▼▼▼

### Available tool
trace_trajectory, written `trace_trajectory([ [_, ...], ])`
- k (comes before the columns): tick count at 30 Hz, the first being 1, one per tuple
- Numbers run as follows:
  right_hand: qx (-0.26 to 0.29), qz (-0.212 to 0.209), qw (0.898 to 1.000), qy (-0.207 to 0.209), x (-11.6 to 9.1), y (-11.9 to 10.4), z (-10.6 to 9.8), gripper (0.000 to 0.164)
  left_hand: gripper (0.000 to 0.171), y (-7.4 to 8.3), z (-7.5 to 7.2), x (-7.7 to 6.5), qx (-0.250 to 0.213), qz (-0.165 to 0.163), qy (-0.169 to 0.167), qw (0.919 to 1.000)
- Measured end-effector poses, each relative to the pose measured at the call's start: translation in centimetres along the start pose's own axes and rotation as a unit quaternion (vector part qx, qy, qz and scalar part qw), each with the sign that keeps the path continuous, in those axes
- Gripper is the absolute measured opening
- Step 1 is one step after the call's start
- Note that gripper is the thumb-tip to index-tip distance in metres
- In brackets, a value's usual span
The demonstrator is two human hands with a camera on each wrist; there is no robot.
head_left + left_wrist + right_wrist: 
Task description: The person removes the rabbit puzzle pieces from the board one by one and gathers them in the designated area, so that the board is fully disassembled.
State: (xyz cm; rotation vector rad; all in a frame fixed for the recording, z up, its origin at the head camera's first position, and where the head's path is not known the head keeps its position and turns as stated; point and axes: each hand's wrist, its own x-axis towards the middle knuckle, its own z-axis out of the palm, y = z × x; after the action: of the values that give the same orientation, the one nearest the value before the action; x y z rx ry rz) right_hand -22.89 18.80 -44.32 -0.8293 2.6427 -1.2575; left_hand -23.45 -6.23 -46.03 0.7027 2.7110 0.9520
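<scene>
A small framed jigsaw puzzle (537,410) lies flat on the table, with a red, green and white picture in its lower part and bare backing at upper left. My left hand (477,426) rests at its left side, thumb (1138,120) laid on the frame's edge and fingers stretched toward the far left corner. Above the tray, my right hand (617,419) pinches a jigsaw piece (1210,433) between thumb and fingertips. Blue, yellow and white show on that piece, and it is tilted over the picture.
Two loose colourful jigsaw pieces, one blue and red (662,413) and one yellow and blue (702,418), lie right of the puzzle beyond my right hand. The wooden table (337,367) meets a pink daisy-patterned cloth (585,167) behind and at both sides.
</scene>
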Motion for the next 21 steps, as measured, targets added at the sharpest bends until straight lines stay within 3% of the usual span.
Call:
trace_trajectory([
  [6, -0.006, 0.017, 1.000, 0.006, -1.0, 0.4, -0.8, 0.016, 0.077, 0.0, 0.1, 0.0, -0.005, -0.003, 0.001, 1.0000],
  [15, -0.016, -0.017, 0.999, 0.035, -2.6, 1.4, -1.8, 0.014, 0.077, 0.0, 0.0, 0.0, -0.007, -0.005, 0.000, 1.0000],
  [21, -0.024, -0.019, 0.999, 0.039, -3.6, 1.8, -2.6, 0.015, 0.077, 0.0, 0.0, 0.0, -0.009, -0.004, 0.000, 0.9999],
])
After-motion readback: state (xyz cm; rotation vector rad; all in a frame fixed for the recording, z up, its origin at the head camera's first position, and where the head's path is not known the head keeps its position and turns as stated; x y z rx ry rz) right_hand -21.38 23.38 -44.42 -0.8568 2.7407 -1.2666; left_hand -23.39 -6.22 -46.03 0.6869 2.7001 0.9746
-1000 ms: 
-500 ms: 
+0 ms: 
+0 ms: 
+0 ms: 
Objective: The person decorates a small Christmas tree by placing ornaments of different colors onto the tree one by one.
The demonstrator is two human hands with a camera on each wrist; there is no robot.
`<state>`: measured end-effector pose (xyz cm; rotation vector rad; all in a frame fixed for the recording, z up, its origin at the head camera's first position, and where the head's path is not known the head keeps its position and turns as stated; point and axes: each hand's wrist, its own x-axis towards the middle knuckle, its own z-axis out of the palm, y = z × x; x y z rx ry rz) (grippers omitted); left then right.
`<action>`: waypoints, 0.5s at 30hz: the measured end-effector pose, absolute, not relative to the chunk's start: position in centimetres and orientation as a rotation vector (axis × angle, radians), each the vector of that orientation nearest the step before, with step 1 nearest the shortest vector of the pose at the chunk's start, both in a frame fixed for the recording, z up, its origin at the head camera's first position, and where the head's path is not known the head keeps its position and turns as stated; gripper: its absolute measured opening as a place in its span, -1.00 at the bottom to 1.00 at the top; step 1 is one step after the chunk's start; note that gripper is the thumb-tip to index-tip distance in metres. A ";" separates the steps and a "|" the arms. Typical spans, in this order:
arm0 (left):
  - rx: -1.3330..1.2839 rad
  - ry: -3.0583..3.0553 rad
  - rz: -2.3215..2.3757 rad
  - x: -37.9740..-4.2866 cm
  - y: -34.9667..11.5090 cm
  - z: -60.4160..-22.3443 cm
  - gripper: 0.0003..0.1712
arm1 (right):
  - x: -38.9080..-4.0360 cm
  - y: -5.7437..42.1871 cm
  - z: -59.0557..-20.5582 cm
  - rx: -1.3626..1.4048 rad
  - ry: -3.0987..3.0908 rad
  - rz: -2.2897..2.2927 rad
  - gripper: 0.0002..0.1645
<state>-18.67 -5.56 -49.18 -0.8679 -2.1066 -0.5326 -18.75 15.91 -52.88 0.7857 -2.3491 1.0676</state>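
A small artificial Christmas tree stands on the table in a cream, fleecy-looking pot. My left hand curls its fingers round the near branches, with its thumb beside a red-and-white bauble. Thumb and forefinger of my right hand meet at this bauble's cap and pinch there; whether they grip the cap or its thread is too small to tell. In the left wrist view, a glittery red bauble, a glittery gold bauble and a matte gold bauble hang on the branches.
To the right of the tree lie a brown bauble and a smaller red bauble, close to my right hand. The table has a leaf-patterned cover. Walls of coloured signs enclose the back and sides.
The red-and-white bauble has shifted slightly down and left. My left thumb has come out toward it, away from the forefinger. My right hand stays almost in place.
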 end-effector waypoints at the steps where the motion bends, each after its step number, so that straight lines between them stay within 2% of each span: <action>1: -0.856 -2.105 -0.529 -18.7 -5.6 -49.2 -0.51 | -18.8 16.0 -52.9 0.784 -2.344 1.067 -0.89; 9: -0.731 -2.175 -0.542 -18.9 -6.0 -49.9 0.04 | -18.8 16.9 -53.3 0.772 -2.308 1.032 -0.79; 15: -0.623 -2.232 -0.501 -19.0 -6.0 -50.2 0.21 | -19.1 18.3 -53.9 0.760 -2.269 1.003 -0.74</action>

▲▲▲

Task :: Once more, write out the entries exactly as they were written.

Response ::
### Available tool
trace_trajectory, written `trace_trajectory([ [_, ...], ])`
- k (comes before the columns): tick count at 30 Hz, the first being 1, one per tuple
- Numbers run as follows:
  right_hand: qx (-0.26 to 0.29), qz (-0.212 to 0.209), qw (0.898 to 1.000), qy (-0.207 to 0.209), x (-11.6 to 9.1), y (-11.9 to 10.4), z (-10.6 to 9.8), gripper (0.000 to 0.164)
  left_hand: gripper (0.000 to 0.171), y (-7.4 to 8.3), z (-7.5 to 7.2), x (-7.7 to 6.5), qx (-0.250 to 0.213), qz (-0.165 to 0.163), qy (-0.169 to 0.167), qw (0.919 to 1.000)
- Measured end-effector poses, each relative to the pose measured at the call's start: translation in centimetres along the start pose's own axes and rotation as a unit quaternion (vector part qx, qy, qz and scalar part qw), each with the sign that keeps the path continuous, in those axes
- Gripper is the absolute measured opening
- Step 1 is one step after the call's start
- Note that gripper is the thumb-tip to index-tip distance in metres
- In brackets, a value's usual span
The demonstrator is two human hands with a camera on each wrist; there is no robot.
head_left + left_wrist + right_wrist: 
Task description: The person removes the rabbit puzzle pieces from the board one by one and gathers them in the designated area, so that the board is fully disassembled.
State: (xyz cm; rotation vector rad; all in a frame fixed for the recording, z up, its origin at the head camera's first position, and where the head's path is not known the head keeps its position and turns as stated; point and axes: each hand's wrist, its own x-axis towards the middle knuckle, its own z-axis out of the palm, y = z × x; after the action: of the values that give the same orientation, the one nearest the value before the action; x y z rx ry rz) right_hand -22.89 18.80 -44.32 -0.8293 2.6427 -1.2575; left_hand -23.45 -6.23 -46.03 0.7027 2.7110 0.9520
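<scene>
A small framed jigsaw puzzle (537,410) lies flat on the table, with a red, green and white picture in its lower part and bare backing at upper left. My left hand (477,426) rests at its left side, thumb (1138,120) laid on the frame's edge and fingers stretched toward the far left corner. Above the tray, my right hand (617,419) pinches a jigsaw piece (1210,433) between thumb and fingertips. Blue, yellow and white show on that piece, and it is tilted over the picture.
Two loose colourful jigsaw pieces, one blue and red (662,413) and one yellow and blue (702,418), lie right of the puzzle beyond my right hand. The wooden table (337,367) meets a pink daisy-patterned cloth (585,167) behind and at both sides.
</scene>
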Motion for the next 21 steps, as measured, targets added at the sharpest bends until straight lines stay within 3% of the usual span.
Call:
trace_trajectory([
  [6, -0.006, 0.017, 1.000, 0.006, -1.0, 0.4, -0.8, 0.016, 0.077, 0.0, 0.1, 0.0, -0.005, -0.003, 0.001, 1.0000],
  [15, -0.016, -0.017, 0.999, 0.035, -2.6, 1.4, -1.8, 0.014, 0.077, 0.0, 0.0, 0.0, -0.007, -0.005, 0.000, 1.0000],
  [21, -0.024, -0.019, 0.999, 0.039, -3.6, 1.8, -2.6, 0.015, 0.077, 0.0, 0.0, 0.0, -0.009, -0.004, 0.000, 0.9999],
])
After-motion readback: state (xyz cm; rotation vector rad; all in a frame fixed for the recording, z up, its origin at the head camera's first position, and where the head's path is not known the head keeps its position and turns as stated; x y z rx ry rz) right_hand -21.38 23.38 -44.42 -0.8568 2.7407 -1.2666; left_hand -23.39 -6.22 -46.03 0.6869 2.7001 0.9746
-1000 ms: 
-500 ms: 
+0 ms: 
+0 ms: 
+0 ms: 
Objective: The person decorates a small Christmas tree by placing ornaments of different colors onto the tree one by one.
The demonstrator is two human hands with a camera on each wrist; there is no robot.
`<state>`: measured end-effector pose (xyz cm; rotation vector rad; all in a frame fixed for the recording, z up, its origin at the head camera's first position, and where the head's path is not known the head keeps its position and turns as stated; point and axes: each hand's wrist, its own x-axis towards the middle knuckle, its own z-axis out of the palm, y = z × x; x y z rx ry rz) (grippers omitted); left then right.
`<action>`: waypoints, 0.5s at 30hz: the measured end-effector pose, absolute, not relative to the chunk's start: position in centimetres and orientation as a rotation vector (axis × angle, radians), each the vector of that orientation nearest the step before, with step 1 nearest the shortest vector of the pose at the chunk's start, both in a frame fixed for the recording, z up, its origin at the head camera's first position, and where the head's path is not known the head keeps its position and turns as stated; gripper: its absolute measured opening as a place in its span, -1.00 at the bottom to 1.00 at the top; step 1 is one step after the chunk's start; note that gripper is the thumb-tip to index-tip distance in metres. A ";" separates the steps and a "|" the arms. Typical spans, in this order:
arm0 (left):
  - rx: -1.3330..1.2839 rad
  - ry: -3.0583..3.0553 rad
  - rz: -2.3215..2.3757 rad
  - x: -37.9740..-4.2866 cm
  - y: -34.9667..11.5090 cm
  - z: -60.4160..-22.3443 cm
  - gripper: 0.0003..0.1712
arm1 (right):
  - x: -38.9080..-4.0360 cm
  - y: -5.7437..42.1871 cm
  - z: -59.0557..-20.5582 cm
  - rx: -1.3626..1.4048 rad
  - ry: -3.0987..3.0908 rad
  - rz: -2.2897..2.2927 rad
  - gripper: 0.0002..0.1645
<state>-18.67 -5.56 -49.18 -0.8679 -2.1066 -0.5326 -18.75 15.91 -52.88 0.7857 -2.3491 1.0676</state>
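A small artificial Christmas tree stands on the table in a cream, fleecy-looking pot. My left hand curls its fingers round the near branches, with its thumb beside a red-and-white bauble. Thumb and forefinger of my right hand meet at this bauble's cap and pinch there; whether they grip the cap or its thread is too small to tell. In the left wrist view, a glittery red bauble, a glittery gold bauble and a matte gold bauble hang on the branches.
To the right of the tree lie a brown bauble and a smaller red bauble, close to my right hand. The table has a leaf-patterned cover. Walls of coloured signs enclose the back and sides.
The red-and-white bauble has shifted slightly down and left. My left thumb has come out toward it, away from the forefinger. My right hand stays almost in place.
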 end-effector waypoints at the steps where the motion bends, each after its step number, so that straight lines between them stay within 2% of each span: <action>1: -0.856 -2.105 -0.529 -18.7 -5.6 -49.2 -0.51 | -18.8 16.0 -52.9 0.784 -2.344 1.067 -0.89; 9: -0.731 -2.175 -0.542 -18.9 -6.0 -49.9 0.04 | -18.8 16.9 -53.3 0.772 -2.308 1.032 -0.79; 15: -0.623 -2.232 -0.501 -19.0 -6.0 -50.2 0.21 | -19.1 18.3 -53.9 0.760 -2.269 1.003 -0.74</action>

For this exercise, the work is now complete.